If it is hollow and thin walled, then I would rough cut a hole in the sphere with a nibbler - or similar - and solder a machined bushing in it.

.

lakeside53
01-01-2014, 01:15 PM
If it is thin wall, consider immersing it in a box filled with "Plaster of Paris". Make the box the same size as the sphere so the center of any box face are the centers of the sphere. Drill with a step drill or similar.

ironmonger
01-01-2014, 01:16 PM
Kind of struck me funny how we today consider our techniques to do something that the old greek did 3000 years ago. Not funny that we would use the equipment that we have, but that the basic metal working techniques that our ancestors used are completely unknown today. We can only speculate what tools they had, but they must have been able to solder copper... might well have for the sphere in question. Could have had drills, must have had chisels and punches and certainly would have had hammers and some kind of anvil and a foundry.

I'm reminded of a conversation that was related to me regarding Damascus steel.
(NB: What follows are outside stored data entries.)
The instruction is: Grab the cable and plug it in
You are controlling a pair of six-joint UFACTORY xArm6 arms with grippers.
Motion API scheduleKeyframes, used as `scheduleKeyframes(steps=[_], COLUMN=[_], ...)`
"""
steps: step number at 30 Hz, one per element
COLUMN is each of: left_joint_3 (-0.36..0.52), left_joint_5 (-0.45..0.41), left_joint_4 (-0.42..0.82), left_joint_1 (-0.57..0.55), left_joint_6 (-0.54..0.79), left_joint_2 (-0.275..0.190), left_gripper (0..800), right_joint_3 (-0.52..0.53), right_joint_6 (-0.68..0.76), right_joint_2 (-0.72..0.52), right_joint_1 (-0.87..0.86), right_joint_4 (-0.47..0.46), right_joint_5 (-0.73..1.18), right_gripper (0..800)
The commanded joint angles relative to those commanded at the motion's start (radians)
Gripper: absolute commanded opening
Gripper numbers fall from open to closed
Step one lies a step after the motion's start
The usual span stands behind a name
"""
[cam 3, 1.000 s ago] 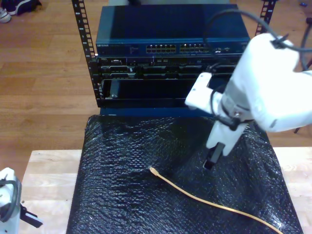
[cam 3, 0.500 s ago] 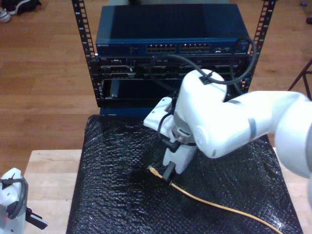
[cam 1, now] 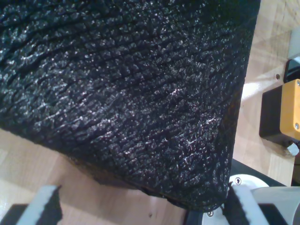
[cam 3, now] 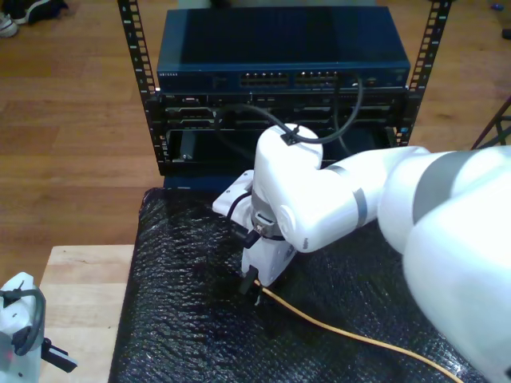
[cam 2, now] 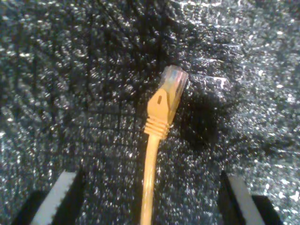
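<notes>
The orange-yellow cable (cam 2: 151,159) lies on the black bubble-wrap mat (cam 2: 70,93), its clear plug (cam 2: 173,79) resting flat at the tip. My second gripper (cam 2: 150,190) hovers open just over the plug end, with the cable running between its two fingers (cam 2: 61,194). In the exterior view this gripper (cam 3: 254,284) covers the plug, and the cable (cam 3: 351,335) trails off toward that view's lower right. My first gripper (cam 1: 143,208) is open over the mat's edge (cam 1: 140,117), with nothing between its fingers. Its arm (cam 3: 17,335) sits at the exterior view's lower left.
A rack (cam 3: 144,88) behind the mat holds a blue network switch (cam 3: 279,78) with rows of ports facing the table. The mat (cam 3: 176,319) covers most of the wooden table (cam 3: 80,279). A black and orange box (cam 1: 288,117) stands on the wood beside the mat.
My second arm swung from the exterior view's right toward its left and came down over the cable's plug end. The cable has not moved, and the first arm barely shifted.
</notes>
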Motion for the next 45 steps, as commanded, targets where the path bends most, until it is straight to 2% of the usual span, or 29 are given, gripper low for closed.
scheduleKeyframes(steps=[5,12,20,28,38,45], left_joint_3=[0.0,0.0,0.002,0.003,0.008,0.008], left_joint_5=[-0.002,0.0,0.0,0.0,0.0,0.0], left_joint_4=[0.0,0.0,0.0,0.0,0.0,0.0], left_joint_1=[0.0,0.0,0.0,0.0,0.0,0.0], left_joint_6=[0.0,0.0,0.0,0.0,0.0,0.0], left_joint_2=[0.0,0.0,0.002,0.002,0.002,0.002], left_gripper=[800,800,800,800,800,800], right_joint_3=[-0.02,-0.038,-0.06,-0.071,-0.092,-0.092], right_joint_6=[0.014,0.015,0.037,0.041,0.041,0.041], right_joint_2=[0.023,0.038,0.072,0.08,0.081,0.087], right_joint_1=[0.02,0.026,0.028,0.028,0.028,0.026], right_joint_4=[-0.002,-0.002,-0.04,-0.052,-0.069,-0.074], right_joint_5=[0.0,0.0,0.0,-0.002,-0.002,-0.002], right_gripper=[671,598,457,381,305,282])
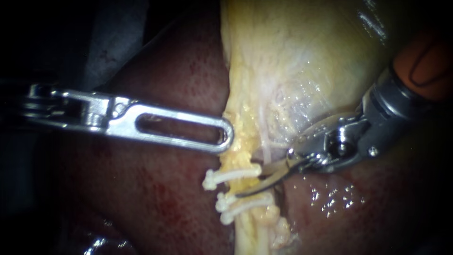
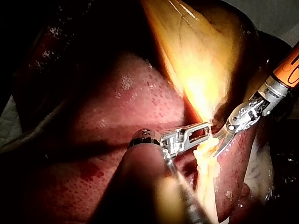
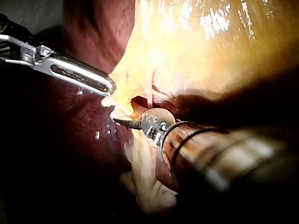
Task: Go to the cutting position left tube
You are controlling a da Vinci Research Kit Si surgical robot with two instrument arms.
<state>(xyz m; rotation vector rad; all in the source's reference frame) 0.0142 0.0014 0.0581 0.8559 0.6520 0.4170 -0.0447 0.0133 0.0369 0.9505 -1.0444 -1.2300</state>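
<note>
Low in the endoscope view, just under the gallbladder's fatty lower edge, the left tube [image 1: 244, 233] runs down as a pale yellow cord over the dark red liver [image 1: 179, 203]. Three white clips cross it: the upper clip [image 1: 226, 176] sits alone, and the two lower clips [image 1: 240, 204] lie close together beneath it. A short bare stretch of tube shows between the upper clip and the lower pair.

At that stretch sits the right instrument [image 1: 248, 184], its shaft coming in from the upper right. Its pincer is a pair of thin curved blades with a narrow gap between them. The lower blade reaches across the tube between the clips and the upper blade lies near the end of the upper clip. Whether both blades touch the tube cannot be told. From the right wrist view, the same dark curved tip [image 3: 124, 122] points at the pale cord just beneath the yellow tissue.

Above the clips, the left instrument [image 1: 226, 137] comes in from the left, nearly level. Its slotted pincer is closed on the fatty edge of the gallbladder [image 1: 302, 61], which draws to a point at the tip in the right wrist view [image 3: 110, 88]. The left wrist view shows both tips [image 2: 205, 130] near each other at the bright yellow strand, with the right instrument's [image 2: 219, 149] slightly lower.
</note>
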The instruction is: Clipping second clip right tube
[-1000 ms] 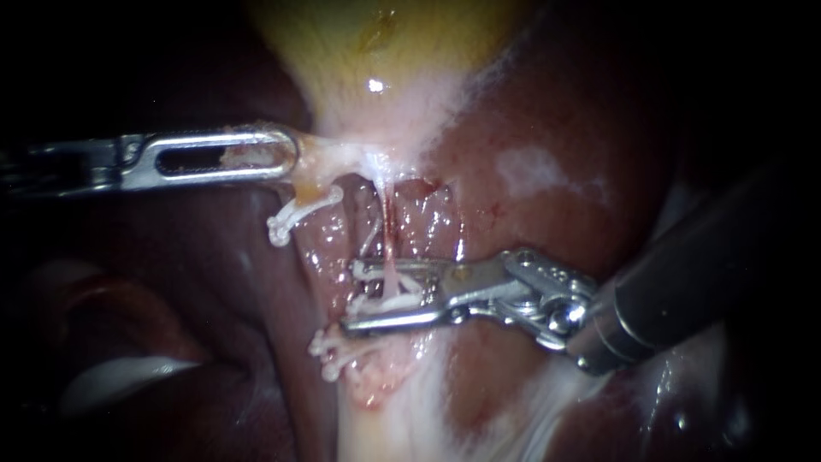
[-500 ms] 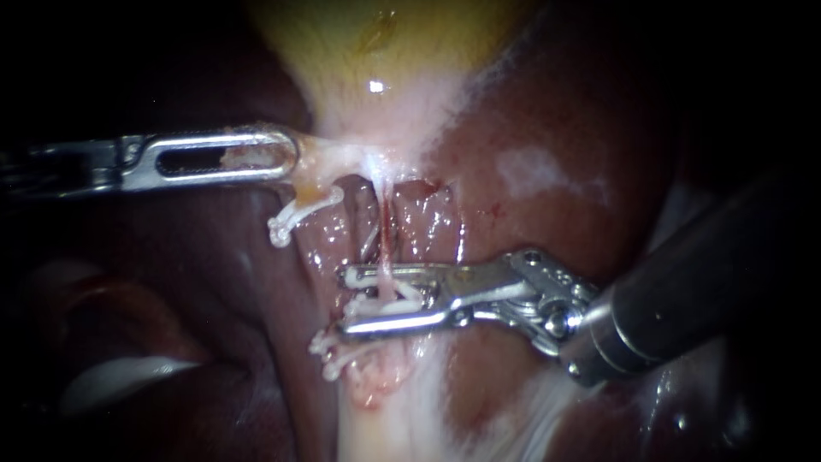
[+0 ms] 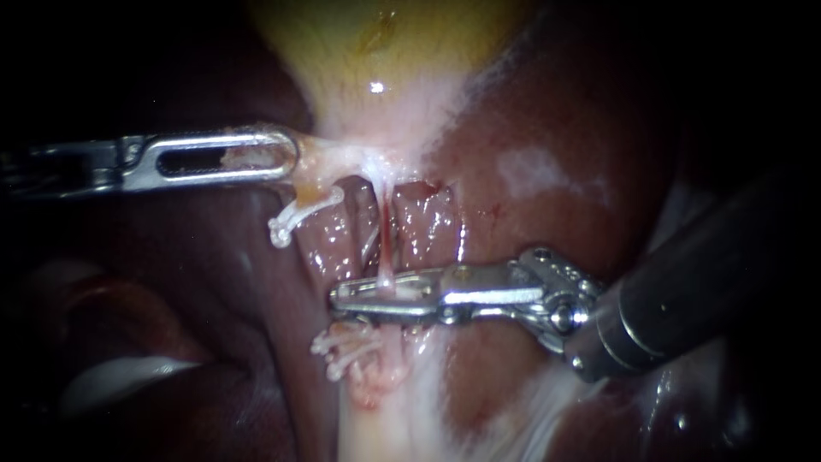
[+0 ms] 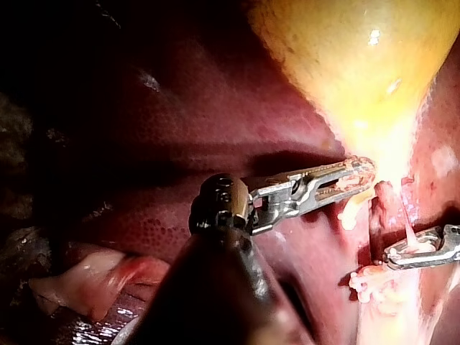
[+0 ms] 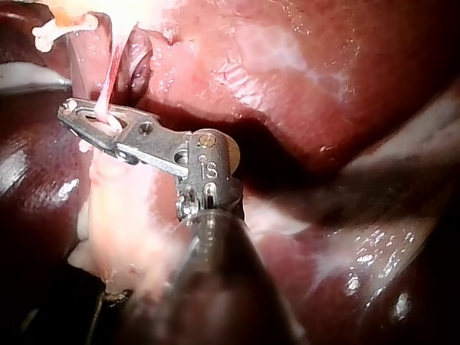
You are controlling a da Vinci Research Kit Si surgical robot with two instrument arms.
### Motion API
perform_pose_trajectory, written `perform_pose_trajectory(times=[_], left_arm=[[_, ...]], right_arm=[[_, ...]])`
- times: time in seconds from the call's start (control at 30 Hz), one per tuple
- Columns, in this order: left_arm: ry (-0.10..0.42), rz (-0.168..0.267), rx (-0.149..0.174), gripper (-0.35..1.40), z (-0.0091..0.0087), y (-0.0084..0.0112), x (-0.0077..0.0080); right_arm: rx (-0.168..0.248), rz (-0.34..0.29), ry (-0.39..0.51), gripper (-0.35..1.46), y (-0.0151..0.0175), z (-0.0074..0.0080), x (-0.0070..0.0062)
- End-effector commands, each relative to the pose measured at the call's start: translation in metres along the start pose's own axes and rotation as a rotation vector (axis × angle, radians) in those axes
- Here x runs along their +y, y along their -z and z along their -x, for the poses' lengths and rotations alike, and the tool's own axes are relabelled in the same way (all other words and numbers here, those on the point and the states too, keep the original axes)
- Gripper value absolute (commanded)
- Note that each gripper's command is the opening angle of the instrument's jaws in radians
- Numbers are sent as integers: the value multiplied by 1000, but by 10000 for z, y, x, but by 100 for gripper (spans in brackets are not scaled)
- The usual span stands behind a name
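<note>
The right tube (image 3: 386, 248) is a thin pink strand running down from the yellow gallbladder (image 3: 385, 51). My right instrument (image 3: 340, 298) comes in from the lower right, its jaws shut across this tube with a white clip (image 3: 402, 293) pressed between them. The right wrist view shows the tube (image 5: 108, 83) passing through the same jaws (image 5: 75, 116). My left instrument (image 3: 286, 156) is shut on pale tissue at the gallbladder's neck, also seen in the left wrist view (image 4: 361, 172).
A white clip (image 3: 289, 221) sits on a stub under the left instrument's jaws. More white clips (image 3: 340, 349) cluster on pale tissue just below the right instrument's jaws. Dark red liver (image 3: 547, 154) surrounds the site on both sides.
The right instrument's jaws have closed from wide apart to nearly together across the right tube, squeezing the white clip, and slid slightly to the left. The left instrument has held still.
</note>
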Motion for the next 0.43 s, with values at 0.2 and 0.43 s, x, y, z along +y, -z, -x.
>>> perform_pose_trajectory(times=[0.2, 0.43], left_arm=[[0, 0, 0, -35, 0, 0, 0], [0, 0, 0, -35, 0, 0, 0]], right_arm=[[-2, 0, 2, -35, 1, 0, -1], [-2, 0, 2, -35, 1, 0, 0]])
This was purported to have occurred between Al Pendray, the Florida custom knifemaker, and Professor John Verhoven of Iowa regarding the analysis and duplication of Damascus metal.

The professor was telling Al how they he had analyzed a piece of the 'Damascus steel, duplicated the alloy and melted it in an vacuum induction furnace. He said the billet they produced had none of the properties they were trying to duplicate.

Al paused for a few moments and then asked the professor "Say... do you think those Babylonians had one of them vacuum induction furnace's...?" Al's point, of course, was that it was about the process and not the analysis.

see:
http://www.rense.com/general12/damas.htm

paul

WhatTheFlux!
01-01-2014, 02:16 PM
Based on the Antikythera mechanism and other hints I suspect civilization was far more advanced than we can imagine. Looks like we had the tools and the technique to work with electricity on a tiny scale, the ability to machine and create moving astoundingly intricate moving parts... and the knowledge of chemistry required to do some astounding things. Chalice that reacts to the PH of it's content? Greek Fire? Garum? Many other examples exist, others are being found.

I suspect, that when civilization came apart for whatever reason... all the writings were lost. Perhaps because they were stored on non-robust technology. And anything that wasn't "food" or "gold" was melted down as scrap or burned as fuel. Entire ancient machine tools were lost. The storage medium with the information on Greek Fire, and some of the astounding alloys from back then were lost. The information on the chemically sensitive chalice was lost, and so much more.

This is one of the reasons I lament the lack of true robust storage mediums. After this period in civilization passes and the scrappers loot and sack everything... Fragments of our technology will come forward. Pieces of our writings will be found. People will stand in our great crumbled buildings and wonder "how the hell did they do that with such rudimentary technology?"

SGW
01-02-2014, 03:43 AM
If only the library at Alexandria hadn't been burned! I wonder where we would be today if we had all that early knowledge.

BigBoy1
01-02-2014, 07:08 AM
Get a plastic dog food dish to hold it, screw that to a plank of wood, clamp that to your drill press table, and use a rotary rasp or step drill for the penetration.

Why not use the plastic dog food bowl but use water. Put the sphere into the bowl and clamping it down so the sphere doesn't float when water is added to fill the bowl with water. Place assembly in freezer and freeze the water. It will be an excellent "clamping" mechanism and just set it aside to warm-up to release the sphere.

I've used this freezing procedure on several projects on difficult to mount/hold items and it works great.

Stern
01-02-2014, 11:59 AM
I love the plaster of paris cube idea, would make it fast and simple to put the holes in, and as long as the cube was an accurate cube, the holes would be perfect.